*** Opening of The data ***
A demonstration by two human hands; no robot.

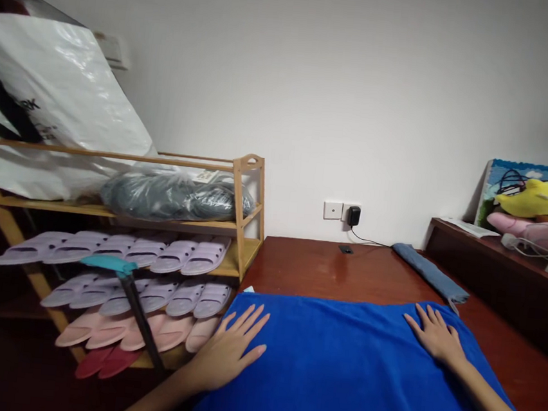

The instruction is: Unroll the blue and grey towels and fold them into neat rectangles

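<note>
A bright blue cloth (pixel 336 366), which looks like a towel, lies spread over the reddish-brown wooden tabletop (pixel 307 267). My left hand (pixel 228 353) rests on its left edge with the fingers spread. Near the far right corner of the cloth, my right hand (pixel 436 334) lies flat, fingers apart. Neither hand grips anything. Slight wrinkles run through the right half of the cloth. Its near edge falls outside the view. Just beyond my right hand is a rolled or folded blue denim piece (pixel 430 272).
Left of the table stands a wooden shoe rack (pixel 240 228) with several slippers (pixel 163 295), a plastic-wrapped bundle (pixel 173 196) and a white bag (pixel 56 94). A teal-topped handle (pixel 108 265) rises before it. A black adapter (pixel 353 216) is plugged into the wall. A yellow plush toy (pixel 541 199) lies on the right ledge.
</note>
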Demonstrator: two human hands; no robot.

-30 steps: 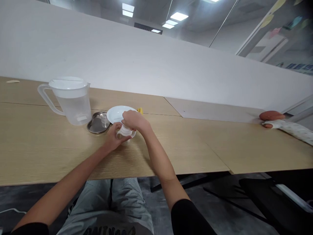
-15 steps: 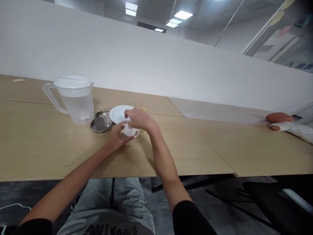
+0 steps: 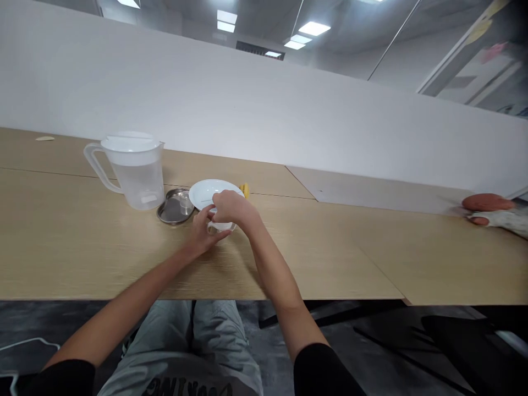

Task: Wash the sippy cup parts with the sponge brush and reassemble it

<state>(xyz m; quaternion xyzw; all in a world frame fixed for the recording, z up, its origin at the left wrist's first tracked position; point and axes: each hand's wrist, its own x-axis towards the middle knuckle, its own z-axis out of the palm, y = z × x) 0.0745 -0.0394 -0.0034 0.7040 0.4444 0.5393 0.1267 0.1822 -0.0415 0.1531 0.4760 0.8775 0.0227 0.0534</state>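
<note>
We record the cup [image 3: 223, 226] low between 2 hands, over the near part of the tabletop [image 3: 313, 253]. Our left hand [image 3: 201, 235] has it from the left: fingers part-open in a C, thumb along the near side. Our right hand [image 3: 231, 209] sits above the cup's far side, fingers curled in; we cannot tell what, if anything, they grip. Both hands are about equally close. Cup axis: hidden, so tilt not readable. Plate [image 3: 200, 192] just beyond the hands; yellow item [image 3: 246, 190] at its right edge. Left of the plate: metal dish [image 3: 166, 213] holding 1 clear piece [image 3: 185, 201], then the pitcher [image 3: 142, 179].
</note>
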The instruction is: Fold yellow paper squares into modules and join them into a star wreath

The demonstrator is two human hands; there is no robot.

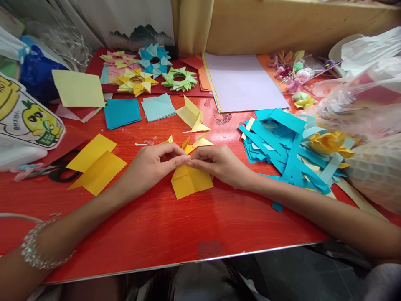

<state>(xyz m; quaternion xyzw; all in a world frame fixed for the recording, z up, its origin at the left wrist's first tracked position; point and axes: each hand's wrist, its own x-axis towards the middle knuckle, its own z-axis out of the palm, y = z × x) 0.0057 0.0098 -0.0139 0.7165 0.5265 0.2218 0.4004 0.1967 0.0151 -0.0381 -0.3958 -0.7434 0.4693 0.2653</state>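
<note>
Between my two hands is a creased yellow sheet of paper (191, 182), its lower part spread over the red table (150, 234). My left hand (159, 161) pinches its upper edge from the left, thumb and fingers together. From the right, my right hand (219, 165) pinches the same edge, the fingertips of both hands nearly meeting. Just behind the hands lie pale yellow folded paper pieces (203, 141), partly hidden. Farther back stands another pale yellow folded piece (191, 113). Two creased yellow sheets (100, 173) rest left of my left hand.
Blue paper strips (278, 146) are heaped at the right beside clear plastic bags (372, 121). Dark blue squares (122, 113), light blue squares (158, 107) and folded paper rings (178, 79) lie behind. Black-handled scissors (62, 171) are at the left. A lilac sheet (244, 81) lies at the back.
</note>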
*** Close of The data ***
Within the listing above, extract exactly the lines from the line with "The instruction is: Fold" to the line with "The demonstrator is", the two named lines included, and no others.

■ Solution below:
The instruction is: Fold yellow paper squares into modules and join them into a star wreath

The demonstrator is two human hands; there is no robot.

No more output is needed for this exercise.